## The task
Exactly as written, restate the material below from its first line through the line containing "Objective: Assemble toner", and stop there.

## Information shown
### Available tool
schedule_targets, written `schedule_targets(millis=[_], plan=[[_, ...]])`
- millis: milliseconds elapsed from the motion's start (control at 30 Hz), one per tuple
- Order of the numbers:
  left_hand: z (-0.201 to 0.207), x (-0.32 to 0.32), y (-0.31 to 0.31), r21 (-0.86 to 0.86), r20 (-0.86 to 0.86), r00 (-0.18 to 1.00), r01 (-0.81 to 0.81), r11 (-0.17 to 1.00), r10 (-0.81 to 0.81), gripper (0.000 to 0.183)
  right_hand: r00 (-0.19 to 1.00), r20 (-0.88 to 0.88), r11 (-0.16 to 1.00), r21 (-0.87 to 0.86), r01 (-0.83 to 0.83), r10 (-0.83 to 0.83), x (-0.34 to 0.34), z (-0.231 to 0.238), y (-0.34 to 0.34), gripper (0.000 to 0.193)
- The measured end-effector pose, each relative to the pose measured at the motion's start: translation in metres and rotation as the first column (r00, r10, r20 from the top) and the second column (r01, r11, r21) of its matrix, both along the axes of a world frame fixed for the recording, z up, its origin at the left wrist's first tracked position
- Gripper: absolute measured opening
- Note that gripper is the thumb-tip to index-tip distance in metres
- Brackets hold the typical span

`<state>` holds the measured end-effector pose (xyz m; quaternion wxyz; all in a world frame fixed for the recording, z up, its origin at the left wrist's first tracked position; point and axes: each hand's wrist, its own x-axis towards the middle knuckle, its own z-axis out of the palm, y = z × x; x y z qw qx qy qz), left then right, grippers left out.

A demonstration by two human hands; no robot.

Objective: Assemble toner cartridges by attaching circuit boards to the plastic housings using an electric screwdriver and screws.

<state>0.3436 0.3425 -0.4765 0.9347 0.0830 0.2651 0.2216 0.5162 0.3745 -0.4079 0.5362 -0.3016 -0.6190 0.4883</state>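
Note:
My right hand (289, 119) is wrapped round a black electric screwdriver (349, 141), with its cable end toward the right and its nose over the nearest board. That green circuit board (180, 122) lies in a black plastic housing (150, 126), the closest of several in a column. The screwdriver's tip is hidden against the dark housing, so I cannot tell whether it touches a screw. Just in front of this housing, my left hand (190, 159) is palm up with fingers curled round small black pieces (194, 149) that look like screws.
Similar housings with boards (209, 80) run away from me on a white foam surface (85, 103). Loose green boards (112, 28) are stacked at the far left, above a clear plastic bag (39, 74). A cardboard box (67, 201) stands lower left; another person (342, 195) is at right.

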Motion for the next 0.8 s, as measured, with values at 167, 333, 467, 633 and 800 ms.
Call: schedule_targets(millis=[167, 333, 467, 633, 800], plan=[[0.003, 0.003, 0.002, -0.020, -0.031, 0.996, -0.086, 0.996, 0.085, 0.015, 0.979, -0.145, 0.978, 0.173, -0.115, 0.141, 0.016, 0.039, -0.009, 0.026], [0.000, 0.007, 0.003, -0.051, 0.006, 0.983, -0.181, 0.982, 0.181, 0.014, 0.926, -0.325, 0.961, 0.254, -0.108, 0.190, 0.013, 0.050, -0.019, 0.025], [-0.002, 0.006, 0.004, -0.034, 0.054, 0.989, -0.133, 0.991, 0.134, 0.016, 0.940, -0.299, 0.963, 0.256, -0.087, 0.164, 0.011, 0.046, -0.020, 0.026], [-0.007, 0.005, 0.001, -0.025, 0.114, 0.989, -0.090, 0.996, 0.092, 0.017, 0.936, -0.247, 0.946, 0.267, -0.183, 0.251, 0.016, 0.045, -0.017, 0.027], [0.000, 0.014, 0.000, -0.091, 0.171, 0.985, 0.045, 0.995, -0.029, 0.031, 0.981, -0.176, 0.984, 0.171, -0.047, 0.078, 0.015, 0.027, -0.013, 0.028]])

## Answer box
### Available tool
schedule_targets, written `schedule_targets(millis=[_], plan=[[_, ...]])`
- millis: milliseconds elapsed from the motion's start (control at 30 Hz), one per tuple
- Order of the numbers:
  left_hand: z (-0.201 to 0.207), x (-0.32 to 0.32), y (-0.31 to 0.31), r21 (-0.86 to 0.86), r20 (-0.86 to 0.86), r00 (-0.18 to 1.00), r01 (-0.81 to 0.81), r11 (-0.17 to 1.00), r10 (-0.81 to 0.81), gripper (0.000 to 0.183)
  right_hand: r00 (-0.19 to 1.00), r20 (-0.88 to 0.88), r11 (-0.16 to 1.00), r21 (-0.87 to 0.86), r01 (-0.83 to 0.83), r10 (-0.83 to 0.83), x (-0.34 to 0.34), z (-0.231 to 0.238), y (-0.34 to 0.34), gripper (0.000 to 0.193)
- The measured end-effector pose, each relative to the pose measured at the motion's start: translation in metres and rotation as the first column (r00, r10, r20 from the top) and the second column (r01, r11, r21) of its matrix, both along the axes of a world frame fixed for the recording, z up, its origin at the left wrist's first tracked position
- Gripper: absolute measured opening
- Note that gripper is the thumb-tip to index-tip distance in metres
- Brackets hold the typical span

`<state>` holds the measured end-effector pose (xyz m; quaternion wxyz; all in a world frame fixed for the recording, z up, its origin at the left wrist's first tracked position; point and axes: each hand's wrist, its own x-axis towards the middle knuckle, its own z-axis out of the palm, y = z × x; x y z qw qx qy qz), left then right, grippers left out.

A demonstration by two human hands; no robot.

Objective: Assemble toner cartridges by attaching circuit boards to the plastic housings using an electric screwdriver and screws.

This exercise has nothing more to it.